There is exactly one endorsement worth getting for Sanders, and that is Obama.

That is his only path to victory. Obama would move the black vote and the super delegates at the same time.

You know the social analysis on this site (with the occasional insightful comment I like to think) is as good as any in the world on social topics and almost nobody can see it because we are deep in a dark ages that uplifts ignorance over truth.

Have you thought about going under the financial wing of Ron Unz? That might help financially and give you the financial courage to have a bunch more kids. =] And more eyeballs perhaps...

I have no idea how much he pays or if it is worth it. I suppose then you'd have to use your name perhaps, but Sailer knows you and could get you in I'm sure.

Mil-Tech Bard said...

This is Hillary's coronation, not nomination.

And you can darned well count on Trump making that point to 'Bernie Democrats' in the general election.

They won't vote for Trump, IMO.

But they won't vote for Hillary either...

...And Trump is a native New Yorker with all the appeal to state pride that brings with it.

If Hillary is spending money in NY State to fight Trump, she is going to lose all the "Purple" Obama states of 2008 and 2012.

Audacious Epigone said...

Will Bernie continue his campaign all the way through to the end and force the issue? He doesn't appear to be a particularly courageous person. After Super Tuesday, Bernie is almost certainly going to be behind not only in delegates but also in the popular vote because of how heavily black the states that vote that day are. Is there a chance he bows out then under tremendous pressure from the Democrat party in exchange for whatever, VP maybe? I'm apparently not that politically perceptive because it doesn't strike me as unlikely that a Hillary-Bernie ticket happens, but the markets predict that to be a highly unlikely outcome (odds are 12:1). Is this because it's simply inconceivable that the Democrats would run two whites on a presidential ticket?

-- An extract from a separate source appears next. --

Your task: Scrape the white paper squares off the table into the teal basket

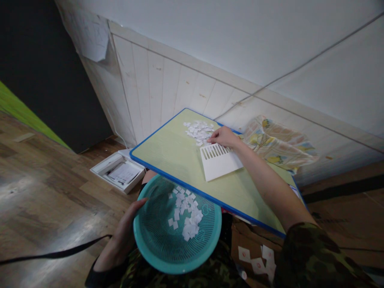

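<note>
My left hand point(129, 219) grips the left rim of a turquoise plastic colander point(138, 244), thumb over the edge. Small white paper pieces point(192, 225) lie inside it. Over the table, my right hand point(225, 137) is closed, its fingertips pinched together beside a loose pile of white paper pieces point(198, 130). What sits between those fingertips is too small to make out. Right below that hand, a white card with comb-like slots point(220, 165) lies on the table, partly covered by the hand and forearm.
The light green table point(168, 150) has a blue edge and stands against a panelled wall. A patterned cloth point(277, 146) lies at its far right. On the floor are an open white box point(118, 173) at left and a cardboard box with printed cards point(258, 265) at right.
</note>
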The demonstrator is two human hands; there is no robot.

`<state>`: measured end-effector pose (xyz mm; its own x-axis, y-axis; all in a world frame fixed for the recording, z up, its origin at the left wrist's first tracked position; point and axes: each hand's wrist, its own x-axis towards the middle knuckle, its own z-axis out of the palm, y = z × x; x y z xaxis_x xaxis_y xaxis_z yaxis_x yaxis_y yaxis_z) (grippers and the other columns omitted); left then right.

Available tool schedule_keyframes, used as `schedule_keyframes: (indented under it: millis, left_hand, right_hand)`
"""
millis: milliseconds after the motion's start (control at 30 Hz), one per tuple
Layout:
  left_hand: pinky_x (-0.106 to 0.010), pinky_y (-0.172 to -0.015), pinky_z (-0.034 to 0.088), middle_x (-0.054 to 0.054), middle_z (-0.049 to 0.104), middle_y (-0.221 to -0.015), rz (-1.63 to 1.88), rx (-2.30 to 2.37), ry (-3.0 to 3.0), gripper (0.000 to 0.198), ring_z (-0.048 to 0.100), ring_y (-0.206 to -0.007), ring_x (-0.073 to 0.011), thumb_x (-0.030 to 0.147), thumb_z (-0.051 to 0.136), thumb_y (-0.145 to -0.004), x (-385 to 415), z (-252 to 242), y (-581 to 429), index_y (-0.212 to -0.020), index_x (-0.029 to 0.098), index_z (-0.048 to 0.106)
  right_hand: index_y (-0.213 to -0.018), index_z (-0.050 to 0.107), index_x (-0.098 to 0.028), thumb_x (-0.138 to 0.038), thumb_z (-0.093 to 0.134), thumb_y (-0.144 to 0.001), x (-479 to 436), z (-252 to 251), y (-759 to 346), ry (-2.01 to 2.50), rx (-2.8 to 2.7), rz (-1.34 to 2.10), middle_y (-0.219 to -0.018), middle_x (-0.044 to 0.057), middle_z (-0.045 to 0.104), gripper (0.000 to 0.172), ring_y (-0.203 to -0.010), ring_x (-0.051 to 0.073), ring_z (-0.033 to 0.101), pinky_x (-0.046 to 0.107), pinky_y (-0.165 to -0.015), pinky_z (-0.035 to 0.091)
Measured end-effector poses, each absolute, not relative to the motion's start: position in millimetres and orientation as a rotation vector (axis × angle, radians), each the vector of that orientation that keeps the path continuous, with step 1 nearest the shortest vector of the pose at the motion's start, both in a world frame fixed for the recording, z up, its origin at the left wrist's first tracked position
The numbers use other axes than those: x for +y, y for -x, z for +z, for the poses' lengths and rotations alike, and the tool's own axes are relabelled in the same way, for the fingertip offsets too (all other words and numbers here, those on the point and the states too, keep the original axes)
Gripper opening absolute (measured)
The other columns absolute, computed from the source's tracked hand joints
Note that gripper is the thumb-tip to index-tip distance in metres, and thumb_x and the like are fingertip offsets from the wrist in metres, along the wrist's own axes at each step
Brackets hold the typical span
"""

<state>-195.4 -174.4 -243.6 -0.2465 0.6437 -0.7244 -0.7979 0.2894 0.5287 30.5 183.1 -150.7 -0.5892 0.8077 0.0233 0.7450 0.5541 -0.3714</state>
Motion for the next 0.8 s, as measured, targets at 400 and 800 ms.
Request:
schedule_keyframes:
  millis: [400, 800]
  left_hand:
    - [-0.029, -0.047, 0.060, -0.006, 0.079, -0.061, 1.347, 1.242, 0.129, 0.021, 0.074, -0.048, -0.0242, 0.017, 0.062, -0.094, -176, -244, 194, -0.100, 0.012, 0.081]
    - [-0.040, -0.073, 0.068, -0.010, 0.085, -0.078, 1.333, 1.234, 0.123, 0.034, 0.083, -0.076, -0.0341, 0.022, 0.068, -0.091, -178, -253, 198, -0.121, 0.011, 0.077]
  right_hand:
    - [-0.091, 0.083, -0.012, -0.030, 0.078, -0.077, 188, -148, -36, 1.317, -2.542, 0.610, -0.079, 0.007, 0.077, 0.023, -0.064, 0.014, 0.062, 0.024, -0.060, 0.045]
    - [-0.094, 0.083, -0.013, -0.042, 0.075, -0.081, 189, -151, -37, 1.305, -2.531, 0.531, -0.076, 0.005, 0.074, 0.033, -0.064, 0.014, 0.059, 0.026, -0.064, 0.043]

Regarding Unz, that's nice of you to say. I wouldn't want to ask anyone to go to bat on my behalf. Ron Unz has commented here multiple times, so he's at least aware of the blog's existence. Fortunately we're in a good spot financially and my wife shouldn't ever need to work, nor should finances be a limiting factor on our ultimate family size. Don't think that "why only three?" comment you made awhile back didn't plant itself inside me. It's moved from the target to the minimum acceptable number of offspring.

Dan said...

Why only five?

Jokah Macpherson said...

"There is exactly one endorsement worth getting for Sanders, and that is Obama."

I'm kind of surprised that Obama doesn't endorse Sanders just to stick it to Clinton. From what I've read, in spite of her serving in his administration, they aren't exactly close pals.

Audacious Epigone said...


Obama is a giant in the Democrat party, but he's still not God. He'd be defying the settled upon consensus candidate of the entire party establishment by doing that. Additionally, Hillary probably has some dirt on him from her time as secretary of state. It wouldn't be mutually assured destruction, since Obama would just get scratched up while it would kill Hillary's presidential aspirations, but my guess is it's still not worth it from Obama's perspective. As is, she has to kiss his ass big time, as she's been doing, and it seems like he really likes that sort of flattery.

Anonymous said...

Ta neihisisisisisisisis coates could not get the negroes to feel the bern. Steve Sailer said coates was more popular in Boulder Colorado than in the hood. Looks like he was right.